__What is needed__.
Can you transcribe the data exactly? Leave the pictures out.

[Data shown Boundary: Start]

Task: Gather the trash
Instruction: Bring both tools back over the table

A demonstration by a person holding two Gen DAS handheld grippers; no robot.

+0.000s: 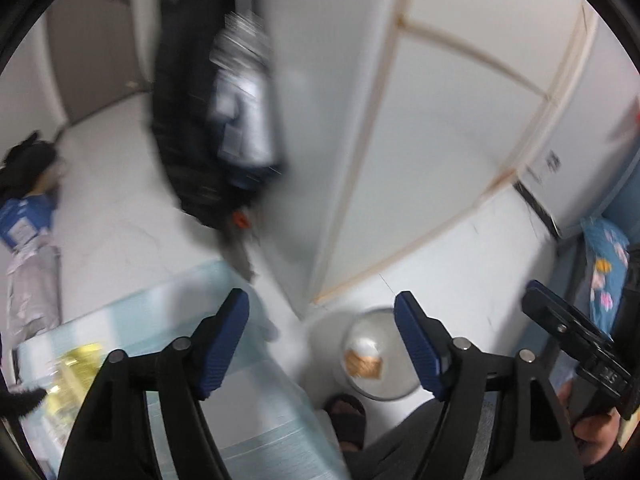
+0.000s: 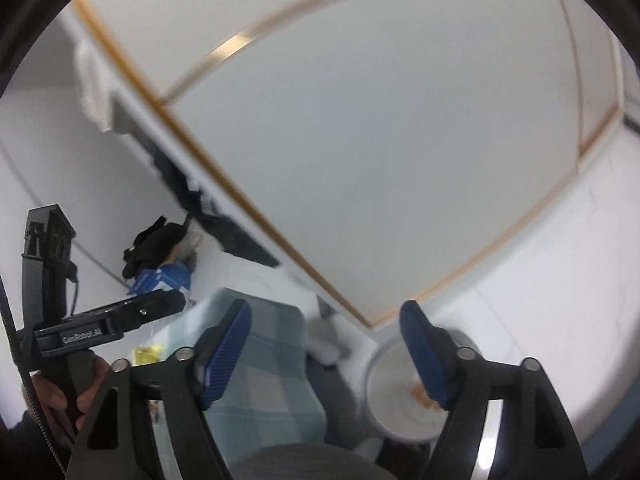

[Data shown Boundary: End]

__Written response__.
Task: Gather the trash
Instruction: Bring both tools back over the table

A demonstration by a person holding two Gen DAS handheld grippers; no robot.

+0.000s: 
+0.000s: 

No additional answer is needed here.